UASGE: LUSH_GenotypeGVCF inputGvcfFile outputVcfFile stand-call-conf

inputGvcfFile   input VCF file
outputGvcfFile  output file name:/file/NA12878_PCR.vcf.gz
stand-call-conf The minimum phred-scaled confidence threshold at which variants should be called:10.0

Example:

mkdir -p ./outdir
export LD_LIBRARY_PATH=./bin/LUSH_toolkit-GenotypeGVCFs:$LD_LIBRARY_PATH
./bin/LUSH_toolkit-GenotypeGVCFs/lush_genotypegvcfs /INPUT_PATH/NA12878.g.vcf.gz ./outdir/NA12878.vcf.gz 10

We provide a quick run script in the test/ directory. You can directly navigate to the test directory by typing "cd ./test/" and then execute "sh ./test_LUSH-GenotypeGVCFs.sh".

Run the LUSH/GATK pipeline

Run the LUSH pipeline

Usage:
  LUSH_pipeline.sh [-i FQCONF] [-t THREAD] [-o OUTDIR] [-m MODEL] [-s PREFIX]
Description:
    FQCONF, the path of INPUT fastq file
    THREAD, the number of thread [10]
    OUTDIR, the path of outdir [./]
    PREFIX, the prefix of outputfile [LUSHtest]
    MODE, GVCF or not [Y/N]

Example:

LUSH_pipeline.sh -i fq.config -t 40 -o ./  -m N -s samplename

fq.config should be like this:

/PATH/MGISEQ2000_PCR-free_NA12878_30X_1.fq.gz   NA12878_30X_1   @RG\tID:NA12878_30X.1\tLB:NA12878_30X\tSM:NA12878_30X\tPL:COMPLETE\tCN:BGI
/PATH/MGISEQ2000_PCR-free_NA12878_30X_2.fq.gz   NA12878_30X_2

Note: Inside LUSH_pipeline.sh, the software path and reference sequence file on lines 47-58 need to be replaced with your current actual path and filename.

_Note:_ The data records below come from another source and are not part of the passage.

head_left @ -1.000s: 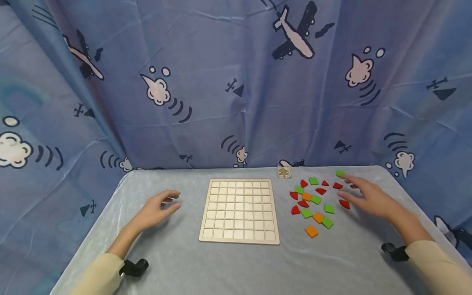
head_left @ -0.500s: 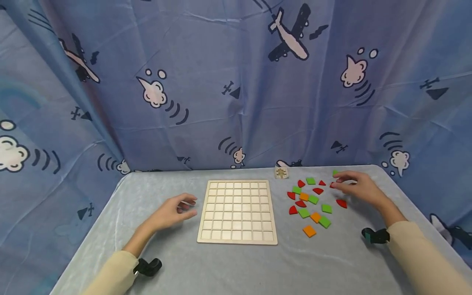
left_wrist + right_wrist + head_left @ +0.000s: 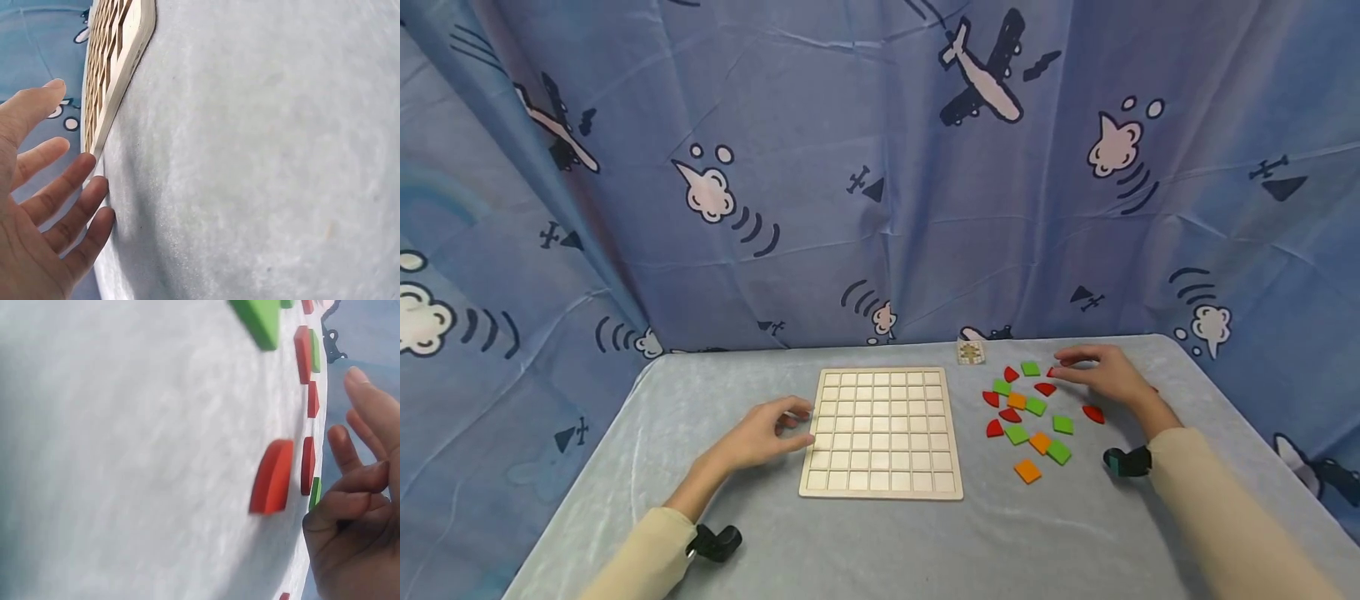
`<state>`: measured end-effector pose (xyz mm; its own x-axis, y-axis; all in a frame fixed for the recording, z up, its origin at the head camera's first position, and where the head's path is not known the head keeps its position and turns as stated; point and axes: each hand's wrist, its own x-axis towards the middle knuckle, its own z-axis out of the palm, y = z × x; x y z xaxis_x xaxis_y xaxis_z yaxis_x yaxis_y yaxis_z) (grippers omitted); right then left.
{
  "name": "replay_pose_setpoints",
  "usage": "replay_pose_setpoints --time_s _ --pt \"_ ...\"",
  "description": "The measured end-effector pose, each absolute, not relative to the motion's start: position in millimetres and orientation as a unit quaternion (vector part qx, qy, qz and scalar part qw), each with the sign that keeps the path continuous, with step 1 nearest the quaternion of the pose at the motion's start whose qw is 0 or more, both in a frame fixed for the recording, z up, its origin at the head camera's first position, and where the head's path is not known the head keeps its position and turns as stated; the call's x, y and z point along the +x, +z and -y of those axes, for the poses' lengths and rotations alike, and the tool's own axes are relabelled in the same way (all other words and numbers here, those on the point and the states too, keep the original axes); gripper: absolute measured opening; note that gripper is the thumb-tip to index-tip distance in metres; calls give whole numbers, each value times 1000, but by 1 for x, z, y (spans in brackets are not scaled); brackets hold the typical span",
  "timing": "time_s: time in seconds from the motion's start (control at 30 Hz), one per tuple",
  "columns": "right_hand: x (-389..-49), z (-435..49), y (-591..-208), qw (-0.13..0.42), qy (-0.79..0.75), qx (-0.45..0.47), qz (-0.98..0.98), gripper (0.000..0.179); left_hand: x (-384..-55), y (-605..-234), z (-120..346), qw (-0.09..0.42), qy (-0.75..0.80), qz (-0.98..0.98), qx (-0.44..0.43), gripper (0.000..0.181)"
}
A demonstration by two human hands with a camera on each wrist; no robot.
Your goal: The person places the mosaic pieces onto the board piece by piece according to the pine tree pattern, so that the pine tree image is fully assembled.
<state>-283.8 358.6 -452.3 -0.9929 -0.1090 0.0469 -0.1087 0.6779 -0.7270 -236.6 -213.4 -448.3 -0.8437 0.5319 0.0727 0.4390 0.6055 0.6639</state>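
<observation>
Fingers spread and slightly bent, my left hand [image 3: 763,435] is at the left edge of a pale wooden grid board [image 3: 880,493], its fingertips right at the rim and holding nothing. The left wrist view shows the palm of that hand [image 3: 47,215] beside the board's edge [image 3: 134,50]. Above the far part of the scattered tiles hovers my right hand [image 3: 1105,375]. Its thumb and forefinger are apart, close to a small red triangle [image 3: 1051,372] that they partly overlap. The right wrist view has a red quarter-round tile [image 3: 273,478] below this hand [image 3: 362,487].
Several green square tiles [image 3: 1062,424], orange squares [image 3: 1027,471] and red rounded pieces [image 3: 1045,388] lie right of the board. A small patterned card [image 3: 971,352] lies at the back edge. A blue printed curtain [image 3: 820,208] hangs behind the grey-clothed table [image 3: 865,550].
My left hand has moved right, up to the board's edge. My right hand has moved left over the tiles, from the far green square toward the small red triangle.
</observation>
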Motion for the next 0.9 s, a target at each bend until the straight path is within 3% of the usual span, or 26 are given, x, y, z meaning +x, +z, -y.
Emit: replay_pose_setpoints --time_s 0.5,0.9 --pt "-296 -350 -456 30 -392 -36 -919 58 -238 -451 211 57 336 -899 276 44" --pt "-302 -349 -460 22 -390 -33 -920 38 -241 -452 208 46 330 -905 265 46"
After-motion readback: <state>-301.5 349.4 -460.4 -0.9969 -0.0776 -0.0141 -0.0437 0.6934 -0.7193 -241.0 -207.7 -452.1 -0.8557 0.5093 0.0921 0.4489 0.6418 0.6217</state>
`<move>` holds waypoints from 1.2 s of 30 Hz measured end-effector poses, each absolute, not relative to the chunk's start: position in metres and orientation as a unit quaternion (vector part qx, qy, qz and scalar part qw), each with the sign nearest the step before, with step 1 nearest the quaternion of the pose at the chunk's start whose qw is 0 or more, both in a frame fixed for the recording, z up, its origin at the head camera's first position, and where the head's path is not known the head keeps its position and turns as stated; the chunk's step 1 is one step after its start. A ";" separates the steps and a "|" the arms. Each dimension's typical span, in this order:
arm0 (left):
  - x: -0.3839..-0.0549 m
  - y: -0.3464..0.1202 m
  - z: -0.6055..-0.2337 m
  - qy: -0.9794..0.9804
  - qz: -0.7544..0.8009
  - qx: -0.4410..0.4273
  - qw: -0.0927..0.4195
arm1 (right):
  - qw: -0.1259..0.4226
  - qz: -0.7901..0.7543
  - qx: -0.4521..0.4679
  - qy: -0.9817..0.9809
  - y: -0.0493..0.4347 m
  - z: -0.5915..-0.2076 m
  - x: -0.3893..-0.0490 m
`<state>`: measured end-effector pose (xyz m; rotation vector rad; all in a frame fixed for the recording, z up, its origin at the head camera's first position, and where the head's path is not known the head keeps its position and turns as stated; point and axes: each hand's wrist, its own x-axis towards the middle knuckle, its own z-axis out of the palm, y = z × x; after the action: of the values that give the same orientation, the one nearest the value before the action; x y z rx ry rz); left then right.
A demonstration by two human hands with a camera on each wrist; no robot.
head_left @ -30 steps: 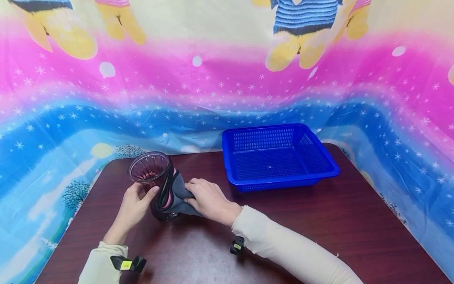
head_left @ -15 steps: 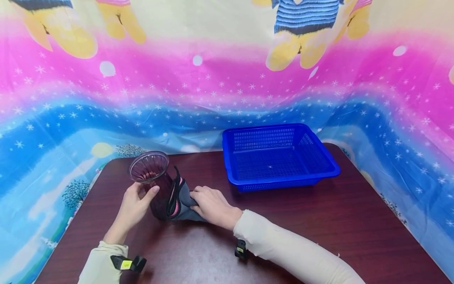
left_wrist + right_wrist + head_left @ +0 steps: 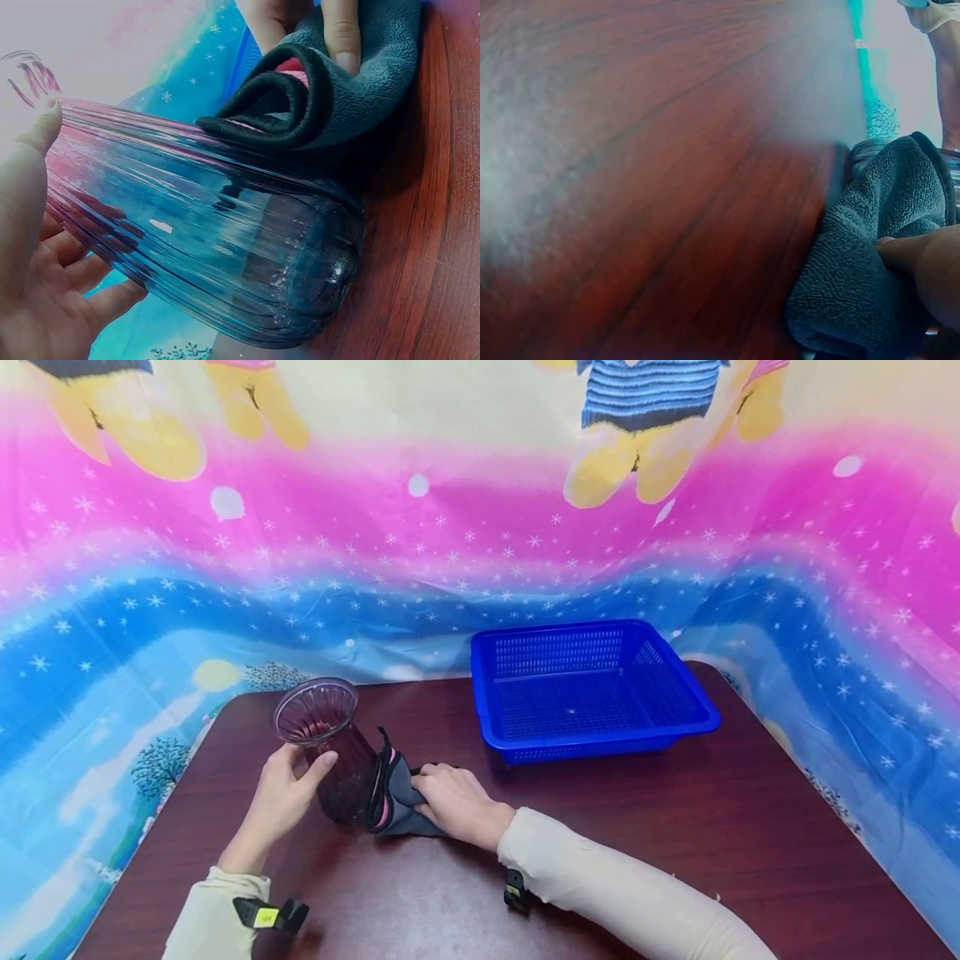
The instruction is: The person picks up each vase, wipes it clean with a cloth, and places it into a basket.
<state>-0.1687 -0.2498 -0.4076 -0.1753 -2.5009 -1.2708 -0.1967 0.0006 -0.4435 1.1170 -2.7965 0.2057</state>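
Observation:
A purple-tinted ribbed glass vase (image 3: 341,768) with a flared rim stands on the table at the left. My left hand (image 3: 281,802) grips its neck, thumb on the near side and fingers behind. Bunched in my right hand (image 3: 461,806) is a grey cloth (image 3: 401,802) with black edging and a pink underside. The cloth's folded edge overlaps the lower right side of the vase in the head view. In the left wrist view the fold of the cloth (image 3: 360,97) lies close along the ribbed vase wall (image 3: 225,232). The right wrist view shows my thumb pressing into the cloth (image 3: 855,262).
A blue perforated plastic basket (image 3: 585,747) sits at the back right of the dark red wooden table (image 3: 637,827). Behind the table hangs a printed curtain (image 3: 390,560). Each sleeve cuff carries a black camera strap.
My right hand has drawn the cloth rightward and slightly down, from the vase's upper side toward its base, uncovering more glass. The left hand and the vase have stayed put.

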 end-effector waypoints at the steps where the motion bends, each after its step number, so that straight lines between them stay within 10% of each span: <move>1: -0.169 -0.250 -0.407 -0.877 -0.447 -0.063 0.165 | 0.062 0.067 0.368 -0.925 0.001 -0.444 -0.197; 36: -0.166 -0.249 -0.405 -0.889 -0.426 -0.054 0.159 | 0.108 0.110 0.384 -0.910 -0.006 -0.409 -0.195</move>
<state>-0.1657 -0.2491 -0.4049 -0.1546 -2.5412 -1.2192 -0.1945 -0.0055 -0.4091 1.1292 -2.6788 0.3228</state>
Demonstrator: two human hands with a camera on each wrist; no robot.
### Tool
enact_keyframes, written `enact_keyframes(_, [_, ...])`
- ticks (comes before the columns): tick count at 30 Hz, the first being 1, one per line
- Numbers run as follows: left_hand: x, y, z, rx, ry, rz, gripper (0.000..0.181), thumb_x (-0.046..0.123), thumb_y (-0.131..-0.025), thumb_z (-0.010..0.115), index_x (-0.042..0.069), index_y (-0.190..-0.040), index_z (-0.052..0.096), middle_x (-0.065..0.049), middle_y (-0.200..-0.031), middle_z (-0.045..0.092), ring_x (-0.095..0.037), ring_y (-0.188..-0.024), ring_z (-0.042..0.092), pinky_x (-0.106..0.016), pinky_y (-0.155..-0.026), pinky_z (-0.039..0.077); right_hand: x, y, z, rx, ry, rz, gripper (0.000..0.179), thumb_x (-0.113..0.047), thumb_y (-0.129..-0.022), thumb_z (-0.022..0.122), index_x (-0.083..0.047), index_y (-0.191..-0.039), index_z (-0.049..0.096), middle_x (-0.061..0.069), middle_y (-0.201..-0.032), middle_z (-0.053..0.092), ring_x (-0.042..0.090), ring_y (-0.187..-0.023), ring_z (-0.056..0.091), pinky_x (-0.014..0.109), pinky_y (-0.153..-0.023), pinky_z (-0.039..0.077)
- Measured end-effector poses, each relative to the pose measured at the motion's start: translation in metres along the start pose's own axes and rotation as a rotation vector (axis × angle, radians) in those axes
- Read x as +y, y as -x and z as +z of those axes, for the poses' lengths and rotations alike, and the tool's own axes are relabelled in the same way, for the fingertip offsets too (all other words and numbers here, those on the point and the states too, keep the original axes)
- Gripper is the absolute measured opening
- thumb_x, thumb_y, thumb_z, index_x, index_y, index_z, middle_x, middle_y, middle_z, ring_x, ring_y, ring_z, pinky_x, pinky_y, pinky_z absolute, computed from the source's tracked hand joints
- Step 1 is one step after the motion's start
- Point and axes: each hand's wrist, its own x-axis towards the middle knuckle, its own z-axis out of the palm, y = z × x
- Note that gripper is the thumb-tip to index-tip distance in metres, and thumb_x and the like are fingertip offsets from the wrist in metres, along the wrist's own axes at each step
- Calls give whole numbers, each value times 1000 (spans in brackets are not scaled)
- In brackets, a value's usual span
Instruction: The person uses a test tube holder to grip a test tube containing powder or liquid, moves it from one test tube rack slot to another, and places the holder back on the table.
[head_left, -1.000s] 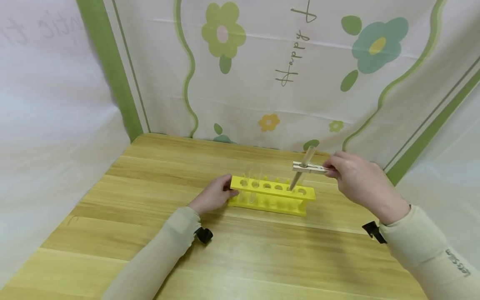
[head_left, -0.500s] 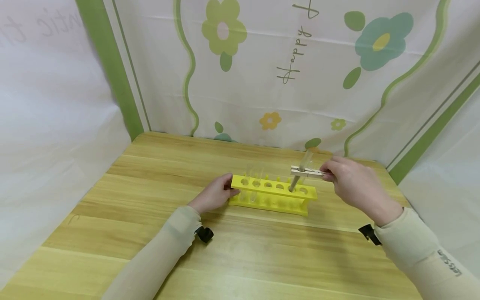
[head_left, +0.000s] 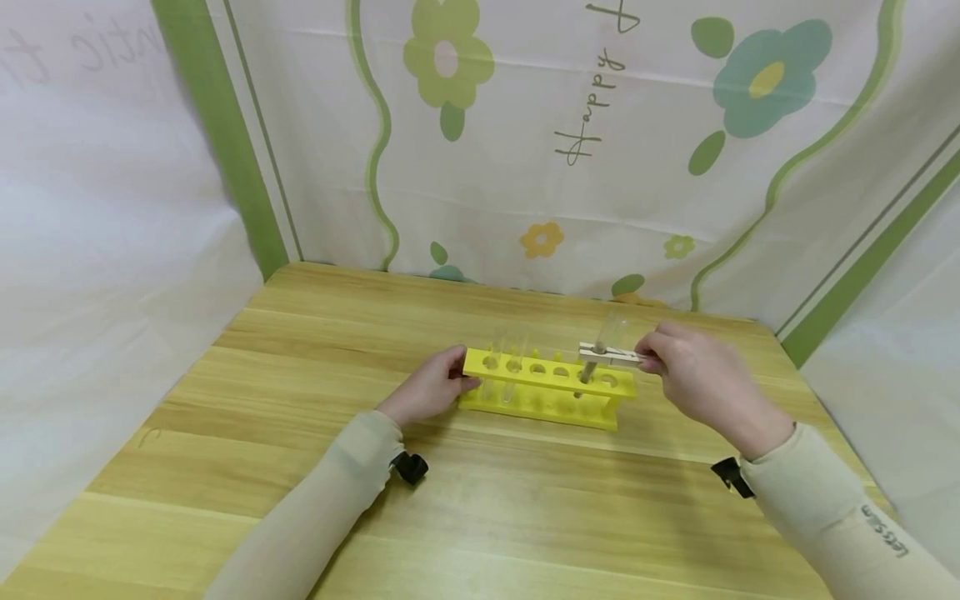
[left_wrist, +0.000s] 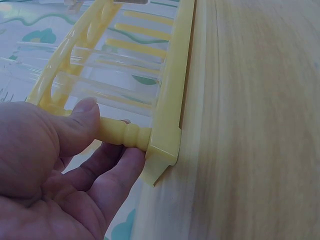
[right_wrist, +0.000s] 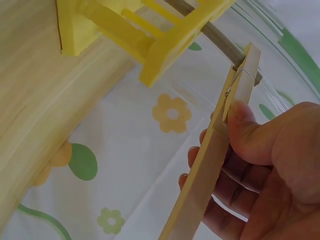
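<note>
My left hand (head_left: 427, 387) grips the left end post of a yellow test tube rack (left_wrist: 172, 75), thumb on one side and fingers on the other. The rack stands upright on the table. My right hand (head_left: 701, 379) pinches a wooden test tube holder (right_wrist: 200, 170) between thumb and fingers. Clamped in the holder's jaws is a glass test tube (right_wrist: 222, 42) with grey-brown contents. It leans slightly, its lower end through the second rack hole from the right. Two clear test tubes (head_left: 517, 346) stand in the two leftmost holes.
The rack is on a wood-grain table (head_left: 465, 508). A white curtain (head_left: 495, 175) printed with flowers hangs behind the table's far edge, with white sheeting at both sides. Black straps (head_left: 409, 468) with cameras sit at the wrists.
My right hand has moved down and slightly left, lowering the clamped test tube deeper through the rack hole. My left hand stays on the rack's end post.
</note>
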Motion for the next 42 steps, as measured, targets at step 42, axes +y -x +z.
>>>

We provide a quick run script in the test/ directory. You can directly navigate to the test directory by typing "cd ./test/" and then execute "sh ./test_LUSH_pipeline.sh".

Run the GATK/GATKSpark pipeline

Usage:
  GATK_pipeline.sh [-i FQFile] [-t THREAD] [-o OUTDIR] [-m MODEL] [-s PREFIX] [-p SPARK]

Description:
    FQFile, the path of INPUT fastq file, should be like '/path/fastq1,/path/fatq2'
    THREAD, the number of thread [10]
    OUTDIR, the path of outdir [./]
    PREFIX, the prefix of outputfile [GATKtest]
    MODE, GVCF or not [Y/N]
    SPARK, Spark or not [Y/N]

Example:

GATK_pipeline.sh -i /PATH/MGISEQ2000_PCR-free_NA12878_30X_1.fq.gz,/PATH/MGISEQ2000_PCR-free_NA12878_30X_2.fq.gz -t 40 -o ./  -m N -s samplename -p N

Accuracy Validation

Usage:
  Haplotype_Comparison.sh [-i VCFFile] [-t THREAD] [-o OUTDIR] [-m MODEL] [-s PREFIX]
Description:
    VCFFile, the path of INPUT vcf file, should be like '/path/*1.vcf.gz,/path/*2.vcf.gz'
    THREAD, the number of thread [10]
    OUTDIR, the path of outdir [./]
    PREFIX, the prefix of outputfile [HAPtest]

Example:

Haplotype_Comparison.sh -i LUSHtest.vcf.gz,GATKtest.vcf.gz -t 40 -o ./ -s sample

Note that only sample scripts are provided here. Actual operation requires replacing the paths of the corresponding software and configuration files as required.